- **TASK TO CARRY OUT**: For every record beneath this instruction, give an exact repetition, omitting images.

- **PROVIDED MATERIAL**:
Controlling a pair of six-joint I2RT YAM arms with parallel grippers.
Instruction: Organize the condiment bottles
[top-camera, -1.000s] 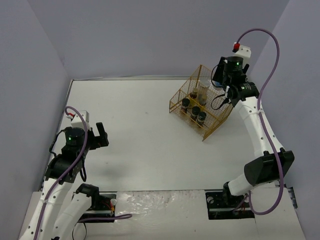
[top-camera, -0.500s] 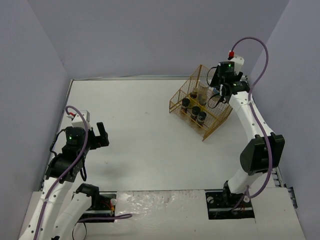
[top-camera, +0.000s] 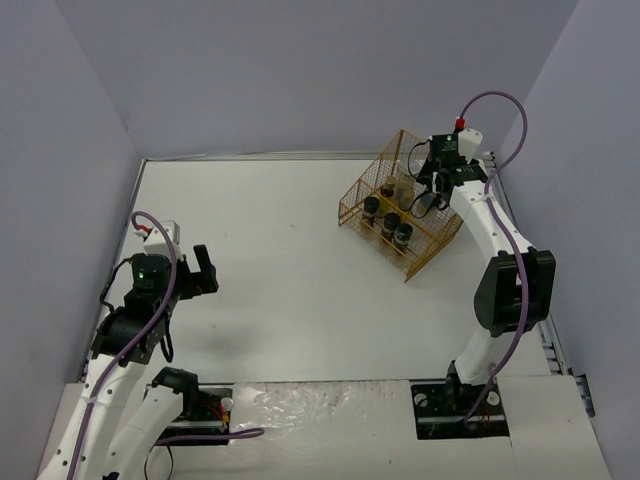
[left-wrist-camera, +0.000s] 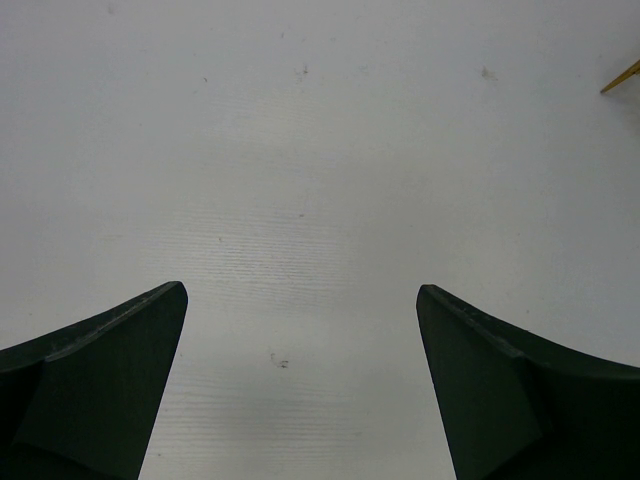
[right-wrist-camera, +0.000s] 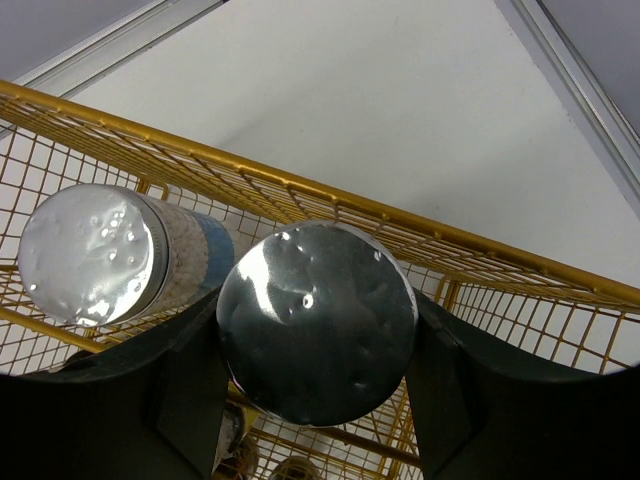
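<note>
We log the right gripper (right-wrist-camera: 318, 385) closed on a silver-lidded jar (right-wrist-camera: 316, 300), a finger against each side, over the gold wire basket (right-wrist-camera: 520, 268) and just beside a second silver-lidded jar (right-wrist-camera: 90, 255). The left gripper (left-wrist-camera: 300, 390) is spread wide and empty above bare worktop (left-wrist-camera: 300, 150). We count two silver-lidded jars and three dark black-capped jars (top-camera: 391, 222). The basket sits near the worktop's far right corner, with open room to its left and front.

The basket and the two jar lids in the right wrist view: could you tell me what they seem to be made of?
Basket: apparently thin metal wire in a grid, with a glossy gold coating. Nearer jar lid: likely foil or thin metal, silvery, with small dents and bright glints. Farther jar lid: same dimpled silver; its wall looks clear, plastic or glass.
</note>
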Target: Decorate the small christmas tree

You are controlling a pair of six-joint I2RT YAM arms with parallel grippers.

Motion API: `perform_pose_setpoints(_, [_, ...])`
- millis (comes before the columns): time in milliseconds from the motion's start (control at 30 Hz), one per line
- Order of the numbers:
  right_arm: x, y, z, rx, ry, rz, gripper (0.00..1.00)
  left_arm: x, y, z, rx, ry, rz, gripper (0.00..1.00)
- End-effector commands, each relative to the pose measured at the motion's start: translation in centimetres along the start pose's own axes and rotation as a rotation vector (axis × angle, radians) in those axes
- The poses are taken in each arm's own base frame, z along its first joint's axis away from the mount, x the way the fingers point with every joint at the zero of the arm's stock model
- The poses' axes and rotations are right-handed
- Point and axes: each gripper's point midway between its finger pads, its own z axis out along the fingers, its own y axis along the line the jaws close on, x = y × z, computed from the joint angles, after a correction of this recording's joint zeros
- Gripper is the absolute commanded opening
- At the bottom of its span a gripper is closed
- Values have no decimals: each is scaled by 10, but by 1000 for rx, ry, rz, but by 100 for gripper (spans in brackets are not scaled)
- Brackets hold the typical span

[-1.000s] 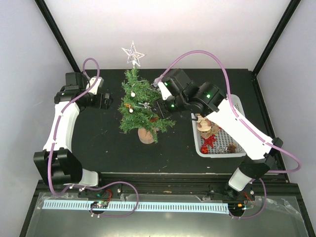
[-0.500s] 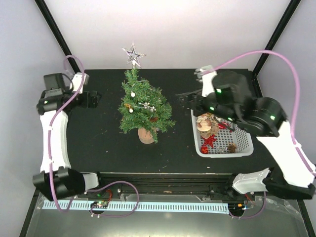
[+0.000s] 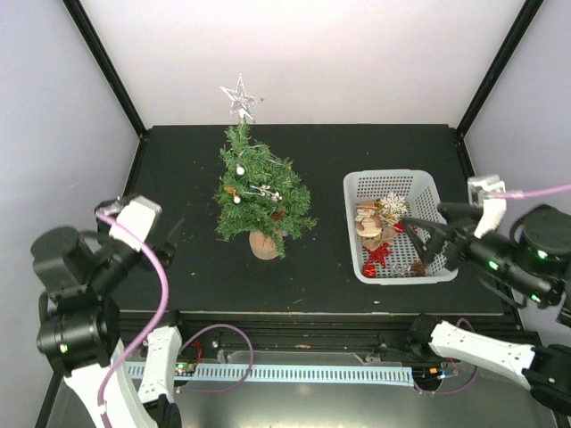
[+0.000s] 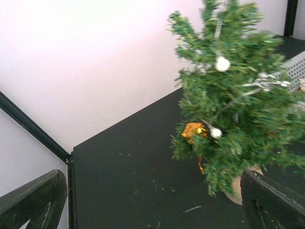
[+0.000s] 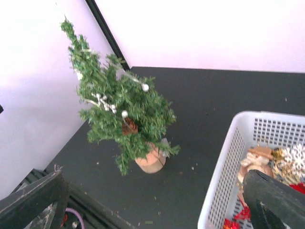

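Small dark-green bristly artificial fir on round light-wood stump: upright, centre-left of top view. Likely light, tippy; branches soft and springy. Steady by stump, hang ornaments on branch tips. Left gripper spread, empty. Right gripper spread, empty, by white plastic mesh basket.

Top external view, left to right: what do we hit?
White-and-black left robot arm → small dark-green artificial christmas tree on a light-wood stump → white plastic mesh basket of ornaments. Right arm overlaps the basket, so omitted.
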Motion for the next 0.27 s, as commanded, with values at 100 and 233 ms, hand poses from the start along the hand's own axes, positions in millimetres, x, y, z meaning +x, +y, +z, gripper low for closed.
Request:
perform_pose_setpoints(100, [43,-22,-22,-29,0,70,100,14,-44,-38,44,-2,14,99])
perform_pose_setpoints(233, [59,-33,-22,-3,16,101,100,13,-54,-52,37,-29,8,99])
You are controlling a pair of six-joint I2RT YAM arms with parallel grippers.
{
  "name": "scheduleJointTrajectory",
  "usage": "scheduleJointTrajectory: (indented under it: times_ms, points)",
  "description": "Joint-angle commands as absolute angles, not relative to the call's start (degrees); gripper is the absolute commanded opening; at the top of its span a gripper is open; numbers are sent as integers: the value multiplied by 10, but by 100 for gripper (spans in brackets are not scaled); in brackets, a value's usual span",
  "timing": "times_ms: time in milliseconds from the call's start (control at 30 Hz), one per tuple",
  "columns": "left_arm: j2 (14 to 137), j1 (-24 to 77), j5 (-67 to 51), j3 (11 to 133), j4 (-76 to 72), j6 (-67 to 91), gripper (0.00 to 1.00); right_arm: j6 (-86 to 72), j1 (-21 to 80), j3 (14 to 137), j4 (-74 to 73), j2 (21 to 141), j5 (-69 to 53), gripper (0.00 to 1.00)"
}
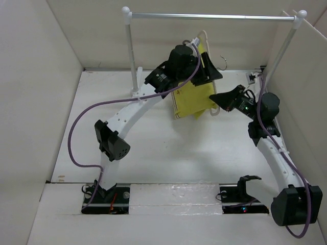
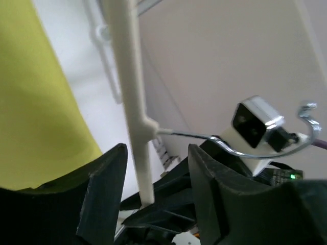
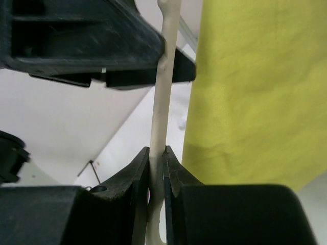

- **TASK RESULT**:
Controlling a pair of six-joint I2RT YAM arms with parallel grippers.
Instruction: Organize the condiment bottles
[top-camera, -1.000s] 
[top-camera, -0.500s] 
[top-camera, +0.000s] 
[left-wrist-camera, +0.000s] 
[right-wrist-camera, +0.000s] 
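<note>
We log the right gripper (right-wrist-camera: 318, 385) closed on a silver-lidded jar (right-wrist-camera: 316, 300), a finger against each side, over the gold wire basket (right-wrist-camera: 520, 268) and just beside a second silver-lidded jar (right-wrist-camera: 90, 255). The left gripper (left-wrist-camera: 300, 390) is spread wide and empty above bare worktop (left-wrist-camera: 300, 150). We count two silver-lidded jars and three dark black-capped jars (top-camera: 391, 222). The basket sits near the worktop's far right corner, with open room to its left and front.

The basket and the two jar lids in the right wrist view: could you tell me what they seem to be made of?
Basket: apparently thin metal wire in a grid, with a glossy gold coating. Nearer jar lid: likely foil or thin metal, silvery, with small dents and bright glints. Farther jar lid: same dimpled silver; its wall looks clear, plastic or glass.
</note>
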Target: Decorate the small christmas tree

You are controlling a pair of six-joint I2RT YAM arms with parallel grippers.

Motion API: `perform_pose_setpoints(_, [_, ...])`
- millis (comes before the columns): time in milliseconds from the motion's start (control at 30 Hz), one per line
- Order of the numbers:
  right_arm: x, y, z, rx, ry, rz, gripper (0.00..1.00)
  left_arm: x, y, z, rx, ry, rz, gripper (0.00..1.00)
- End-effector commands, each relative to the pose measured at the motion's start: translation in centimetres along the start pose's own axes and rotation as a rotation vector (axis × angle, radians) in those axes
- The poses are taken in each arm's own base frame, z along its first joint's axis away from the mount, x the way the fingers point with every joint at the zero of the arm's stock model
- The poses' axes and rotations are right-handed
- Point and axes: each gripper's point midway between its finger pads, its own z axis out along the fingers, its own y axis along the line the jaws close on, x = y × z, computed from the joint angles, after a correction of this recording's joint zeros
- Gripper is the absolute commanded opening
- At the bottom of its span a gripper is closed
- Values have no decimals: each is scaled by 10, but by 1000 for rx, ry, rz, but by 100 for gripper (spans in brackets are not scaled)
- Brackets hold the typical span

[-1.000s] 
[-0.500s] 
[+0.000s] 
[+0.000s] 
[+0.000s] 

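Small dark-green bristly artificial fir on round light-wood stump: upright, centre-left of top view. Likely light, tippy; branches soft and springy. Steady by stump, hang ornaments on branch tips. Left gripper spread, empty. Right gripper spread, empty, by white plastic mesh basket.

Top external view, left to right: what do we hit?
White-and-black left robot arm → small dark-green artificial christmas tree on a light-wood stump → white plastic mesh basket of ornaments. Right arm overlaps the basket, so omitted.
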Motion for the next 0.27 s, as commanded, with values at 100 and 233 ms, hand poses from the start along the hand's own axes, positions in millimetres, x, y, z meaning +x, +y, +z, gripper low for closed.
Request:
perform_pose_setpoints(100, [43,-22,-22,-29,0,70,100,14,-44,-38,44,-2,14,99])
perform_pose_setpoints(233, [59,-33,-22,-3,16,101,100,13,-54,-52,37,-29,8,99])
You are controlling a pair of six-joint I2RT YAM arms with parallel grippers.
{
  "name": "scheduleJointTrajectory",
  "usage": "scheduleJointTrajectory: (indented under it: times_ms, points)",
  "description": "Joint-angle commands as absolute angles, not relative to the call's start (degrees); gripper is the absolute commanded opening; at the top of its span a gripper is open; numbers are sent as integers: the value multiplied by 10, but by 100 for gripper (spans in brackets are not scaled); in brackets, a value's usual span",
  "timing": "times_ms: time in milliseconds from the call's start (control at 30 Hz), one per tuple",
  "columns": "left_arm: j2 (14 to 137), j1 (-24 to 77), j5 (-67 to 51), j3 (11 to 133), j4 (-76 to 72), j6 (-67 to 91), gripper (0.00 to 1.00); right_arm: j6 (-86 to 72), j1 (-21 to 80), j3 (14 to 137), j4 (-74 to 73), j2 (21 to 141), j5 (-69 to 53), gripper (0.00 to 1.00)"
}

What appears above is the complete answer to the exercise.